Required action - Go through the entries below and collect each line with the string "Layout" in it.

::: Data shown

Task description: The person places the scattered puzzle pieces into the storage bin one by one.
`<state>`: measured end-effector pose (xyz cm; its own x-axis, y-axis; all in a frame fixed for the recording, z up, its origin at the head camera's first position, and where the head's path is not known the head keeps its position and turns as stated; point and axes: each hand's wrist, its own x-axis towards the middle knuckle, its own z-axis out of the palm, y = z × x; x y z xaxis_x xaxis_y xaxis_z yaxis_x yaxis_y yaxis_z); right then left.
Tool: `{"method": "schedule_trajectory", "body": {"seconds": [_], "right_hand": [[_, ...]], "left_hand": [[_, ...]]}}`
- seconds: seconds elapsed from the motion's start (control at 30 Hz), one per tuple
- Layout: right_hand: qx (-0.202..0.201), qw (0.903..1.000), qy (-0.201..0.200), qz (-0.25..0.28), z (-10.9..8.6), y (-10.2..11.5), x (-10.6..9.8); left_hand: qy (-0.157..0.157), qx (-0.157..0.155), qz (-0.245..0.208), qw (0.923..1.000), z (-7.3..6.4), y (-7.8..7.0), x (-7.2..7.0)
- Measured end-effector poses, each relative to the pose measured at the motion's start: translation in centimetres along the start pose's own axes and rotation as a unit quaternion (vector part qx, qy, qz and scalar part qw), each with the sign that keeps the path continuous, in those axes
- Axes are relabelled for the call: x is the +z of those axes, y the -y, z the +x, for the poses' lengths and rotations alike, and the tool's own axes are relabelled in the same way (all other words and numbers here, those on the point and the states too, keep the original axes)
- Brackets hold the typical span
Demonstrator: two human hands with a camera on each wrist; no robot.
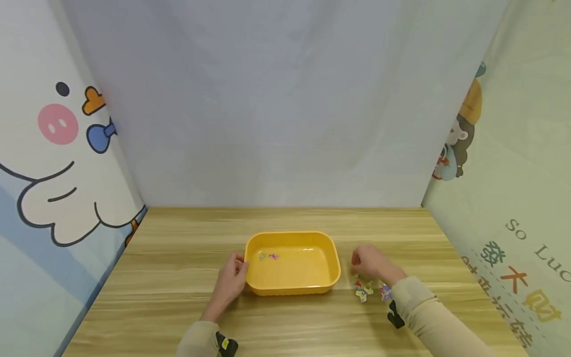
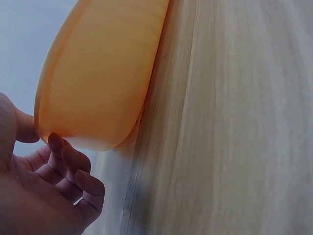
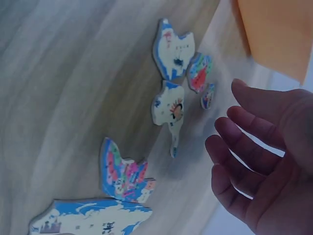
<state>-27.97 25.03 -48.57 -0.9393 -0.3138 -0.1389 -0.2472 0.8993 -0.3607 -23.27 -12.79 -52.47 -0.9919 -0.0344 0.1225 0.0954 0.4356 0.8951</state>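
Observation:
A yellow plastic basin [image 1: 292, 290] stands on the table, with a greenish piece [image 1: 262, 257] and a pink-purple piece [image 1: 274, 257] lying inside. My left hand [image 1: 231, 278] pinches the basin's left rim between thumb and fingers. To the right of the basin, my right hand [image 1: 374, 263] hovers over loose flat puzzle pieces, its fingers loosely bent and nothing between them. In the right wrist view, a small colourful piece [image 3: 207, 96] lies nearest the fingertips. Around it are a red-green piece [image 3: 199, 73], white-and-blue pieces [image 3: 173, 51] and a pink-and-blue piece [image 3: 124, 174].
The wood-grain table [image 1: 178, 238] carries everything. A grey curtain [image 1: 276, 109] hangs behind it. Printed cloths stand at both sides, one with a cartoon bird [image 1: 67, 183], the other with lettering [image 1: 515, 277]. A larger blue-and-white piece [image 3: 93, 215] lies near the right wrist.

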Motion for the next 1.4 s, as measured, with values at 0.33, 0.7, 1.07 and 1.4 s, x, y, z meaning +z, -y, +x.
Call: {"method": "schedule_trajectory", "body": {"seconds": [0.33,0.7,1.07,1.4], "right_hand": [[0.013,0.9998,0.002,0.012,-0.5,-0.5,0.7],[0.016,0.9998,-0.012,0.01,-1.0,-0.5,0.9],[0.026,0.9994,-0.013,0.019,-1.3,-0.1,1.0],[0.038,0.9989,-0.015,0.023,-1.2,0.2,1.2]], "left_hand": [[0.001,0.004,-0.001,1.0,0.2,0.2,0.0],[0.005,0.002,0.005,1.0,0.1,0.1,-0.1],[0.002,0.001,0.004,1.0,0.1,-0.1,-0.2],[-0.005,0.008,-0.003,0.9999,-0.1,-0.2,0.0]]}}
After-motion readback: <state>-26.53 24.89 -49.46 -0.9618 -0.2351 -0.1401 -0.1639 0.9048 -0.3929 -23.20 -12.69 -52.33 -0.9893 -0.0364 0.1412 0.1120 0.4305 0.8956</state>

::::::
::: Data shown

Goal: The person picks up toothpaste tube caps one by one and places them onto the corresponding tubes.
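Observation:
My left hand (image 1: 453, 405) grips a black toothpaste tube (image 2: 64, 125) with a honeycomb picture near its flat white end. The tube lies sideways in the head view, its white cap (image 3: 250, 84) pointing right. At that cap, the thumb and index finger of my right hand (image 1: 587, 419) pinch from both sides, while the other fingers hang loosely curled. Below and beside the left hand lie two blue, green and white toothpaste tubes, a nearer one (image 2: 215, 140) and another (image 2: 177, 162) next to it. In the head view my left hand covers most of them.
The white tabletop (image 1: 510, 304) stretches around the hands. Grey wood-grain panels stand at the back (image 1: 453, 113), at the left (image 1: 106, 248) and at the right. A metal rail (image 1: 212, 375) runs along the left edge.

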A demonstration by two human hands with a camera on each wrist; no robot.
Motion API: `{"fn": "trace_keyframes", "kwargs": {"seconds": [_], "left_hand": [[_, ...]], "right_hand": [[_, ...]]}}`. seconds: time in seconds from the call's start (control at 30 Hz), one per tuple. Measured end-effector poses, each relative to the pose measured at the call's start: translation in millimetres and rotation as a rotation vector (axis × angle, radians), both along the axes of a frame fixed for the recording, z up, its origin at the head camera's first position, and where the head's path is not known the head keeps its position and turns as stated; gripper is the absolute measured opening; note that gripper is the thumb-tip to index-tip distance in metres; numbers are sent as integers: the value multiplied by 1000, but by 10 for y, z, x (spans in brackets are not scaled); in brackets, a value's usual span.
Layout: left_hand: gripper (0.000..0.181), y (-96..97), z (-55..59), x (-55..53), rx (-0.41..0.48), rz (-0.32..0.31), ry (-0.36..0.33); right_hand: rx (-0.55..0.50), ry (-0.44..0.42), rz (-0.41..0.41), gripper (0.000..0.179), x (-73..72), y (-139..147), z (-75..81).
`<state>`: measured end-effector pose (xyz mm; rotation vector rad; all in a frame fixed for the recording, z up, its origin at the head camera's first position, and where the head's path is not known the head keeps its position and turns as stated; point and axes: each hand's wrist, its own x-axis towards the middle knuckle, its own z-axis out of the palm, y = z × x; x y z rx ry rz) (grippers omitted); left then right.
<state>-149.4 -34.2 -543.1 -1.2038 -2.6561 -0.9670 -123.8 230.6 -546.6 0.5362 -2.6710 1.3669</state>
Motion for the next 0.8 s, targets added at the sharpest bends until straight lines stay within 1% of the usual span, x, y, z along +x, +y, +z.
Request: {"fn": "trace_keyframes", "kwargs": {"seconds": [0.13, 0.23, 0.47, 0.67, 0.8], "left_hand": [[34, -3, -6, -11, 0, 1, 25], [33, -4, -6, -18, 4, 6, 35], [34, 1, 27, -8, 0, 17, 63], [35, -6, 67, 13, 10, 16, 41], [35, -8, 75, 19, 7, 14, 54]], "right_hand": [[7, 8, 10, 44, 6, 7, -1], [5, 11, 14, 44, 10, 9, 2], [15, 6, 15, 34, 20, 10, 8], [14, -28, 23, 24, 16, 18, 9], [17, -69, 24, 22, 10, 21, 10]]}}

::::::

Result for this exercise -
- Layout: right_hand: qx (-0.202..0.201), qw (0.903..1.000), qy (-0.201..0.200), qz (-0.25..0.28), z (-10.9..8.6), y (-10.2..11.5), x (-10.6..9.8); left_hand: qy (-0.157..0.157), qx (-0.157..0.155), qz (-0.245..0.208), qw (0.923..1.000), z (-7.3..6.4), y (-7.8..7.0), x (-7.2..7.0)
Layout: left_hand: gripper (0.000..0.181), y (-96..97), z (-55..59), x (-55..53), rx (-0.41..0.48), rz (-0.32..0.31), ry (-0.36..0.33); right_hand: rx (-0.55..0.50), ry (-0.44..0.42), rz (-0.41..0.41), gripper (0.000..0.179), x (-73..72), y (-139..147), z (-75..81).

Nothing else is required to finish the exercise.